Earlier today, I went for my twice-a-month acupuncture session. The acupuncturist who was working with me today had just completed a 200-hour yoga teacher training, and we chatted briefly about yoga while she was inserting needles into various parts of my physical body (can't remember the last time I had a yoga conversation with somebody who was sticking needles into me...). She is still in the process of finding a yoga style that works for her personal practice, and she had learnt from the other acupuncturist that I practice Ashtanga, so she took this opportunity to find out more about Ashtanga from me. Here's how part of the conversation unfolded:
Acupuncturist: I heard somewhere that Ashtanga was originally developed as a practice for teenage boys who are physically strong and have lots of energy, and that because of this, it is not suitable for those of us who are not teenage boys to practice Ashtanga daily.
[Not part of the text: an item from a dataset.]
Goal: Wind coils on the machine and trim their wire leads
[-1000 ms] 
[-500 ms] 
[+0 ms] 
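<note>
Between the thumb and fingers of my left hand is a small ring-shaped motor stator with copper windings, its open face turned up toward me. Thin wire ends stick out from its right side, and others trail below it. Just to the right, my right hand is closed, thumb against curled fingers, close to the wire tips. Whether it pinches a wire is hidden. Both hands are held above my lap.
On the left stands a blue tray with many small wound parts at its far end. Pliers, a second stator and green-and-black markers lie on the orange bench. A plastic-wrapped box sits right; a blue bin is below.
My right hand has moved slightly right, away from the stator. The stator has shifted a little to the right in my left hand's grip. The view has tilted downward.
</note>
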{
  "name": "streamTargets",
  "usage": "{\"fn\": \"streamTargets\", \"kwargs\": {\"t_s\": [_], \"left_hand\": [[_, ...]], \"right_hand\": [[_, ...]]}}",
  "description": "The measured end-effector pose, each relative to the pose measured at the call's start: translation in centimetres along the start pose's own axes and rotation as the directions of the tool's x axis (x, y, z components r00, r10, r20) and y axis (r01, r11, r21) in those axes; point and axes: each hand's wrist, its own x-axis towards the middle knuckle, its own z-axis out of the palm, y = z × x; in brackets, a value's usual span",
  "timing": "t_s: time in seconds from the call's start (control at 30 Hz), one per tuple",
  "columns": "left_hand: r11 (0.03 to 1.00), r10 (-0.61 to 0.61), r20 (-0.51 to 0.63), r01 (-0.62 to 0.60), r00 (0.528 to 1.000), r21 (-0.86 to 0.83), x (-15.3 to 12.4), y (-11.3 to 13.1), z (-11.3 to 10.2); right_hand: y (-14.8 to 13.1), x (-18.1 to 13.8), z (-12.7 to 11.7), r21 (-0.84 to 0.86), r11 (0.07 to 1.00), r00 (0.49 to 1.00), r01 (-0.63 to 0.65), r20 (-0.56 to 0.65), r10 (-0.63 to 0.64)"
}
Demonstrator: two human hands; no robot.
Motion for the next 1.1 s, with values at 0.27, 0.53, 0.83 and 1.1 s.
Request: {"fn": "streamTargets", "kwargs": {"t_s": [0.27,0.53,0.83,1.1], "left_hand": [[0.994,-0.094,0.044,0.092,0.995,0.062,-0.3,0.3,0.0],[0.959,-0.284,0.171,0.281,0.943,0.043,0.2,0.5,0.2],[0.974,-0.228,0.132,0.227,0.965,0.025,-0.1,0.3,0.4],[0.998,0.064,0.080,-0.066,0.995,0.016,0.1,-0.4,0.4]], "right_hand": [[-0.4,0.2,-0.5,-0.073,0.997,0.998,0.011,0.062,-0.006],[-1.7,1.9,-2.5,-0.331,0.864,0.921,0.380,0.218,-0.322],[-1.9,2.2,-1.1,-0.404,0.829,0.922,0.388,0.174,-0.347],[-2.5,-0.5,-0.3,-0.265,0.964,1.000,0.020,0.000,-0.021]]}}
Nobel: Uh, yes, it is true that people do say that. But the idea behind Ashtanga isn't that people need to be able to do full primary the very first time they step into a shala. If you learn Ashtanga in a traditional mysore class, you are taught a couple of postures each time you are there, and you basically do as many (or as few) postures as you can, according to your capacity. Some people eventually do full primary or beyond, some people do half-primary, others are somewhere in between. Whichever way, it's fine. You do whatever you can.
Acupuncturist: That's interesting. I'm the kind of person who tires easily. Which is why I think that perhaps the thing for me to do is to alternate between doing a powerful practice such as Ashtanga one day, and doing a more gentle restorative practice the next day, and so on. That way, I can build up strength and energy without over-straining myself.
Nobel: I think that's a good way to go. I think I might be the opposite of you, energy-wise. Several years ago, I went to a restorative class in the morning, and felt very lethargic and tired the rest of the day. I feel that Ashtanga gives me that morning energy boost that no other practice has been able to give me. Actually, come to think of it, I probably practice Ashtanga more for the energy boost than for any other reason. The postures are really secondary, in this sense. And samadhi? Well, it comes when it comes. No point thinking too much about it.
The conversation pretty much ended at this point. I decided that, given the context, it would be very inappropriate for me to try to sell Ashtanga too much (if nothing else, you don't want to even remotely come across as being pushy when you are lying more or less spread-eagled, and somebody is hovering over you with needles!). So she proceeded to stick the rest of the needles into me, and left me to "be with the universe." Actually, I have come to enjoy being with the universe with needles stuck inside of me. It actually feels like a sort of restorative practice in and of itself.
But back to the conversation. From this conversation, I learned a couple of things. First, I am reminded that many people out there in the "greater yoga world" hold the view that Ashtanga is something that should only be practiced by teenage boys; I have heard this view years ago, but since I "move" mostly within Ashtanga circles these days, it's been a while since I've heard anybody articulate it. The cynical part of me always thinks that people who hold this view are really thinking: Since yoga is hardly the sport of choice for teenage boys in the west, Ashtanga is too rigorous for any real-life yogi, and therefore should not be practiced if you want to stay in one piece, stay sane, etc. Well, I don't know, there may actually be some truth to this. I sometimes feel that I may be a little bit insane...
Through this conversation, I also learned what the main thing is that brings me to the mat every morning: The energy boost that comes from the practice. No matter how tired I feel when I get up in the morning, I always feel so much more energized by the time I finish the practice. To me, the practice is like an energy-creating machine: I go into it with little or no energy, give out so much energy while doing the practice, and yet always come out at the other end with more energy than when I started. How is this possible? Pretty amazing, don't you think? If nothing else, it shows that you don't have to be a teenage boy to experience the power of this practice.
What's perhaps even more amazing is that if I did not have this conversation, I probably would never have thought to articulate the reasons that bring me to the mat every morning. Isn't it amazing how conversation can serve as a mirror into your thoughts and your inner life in this way?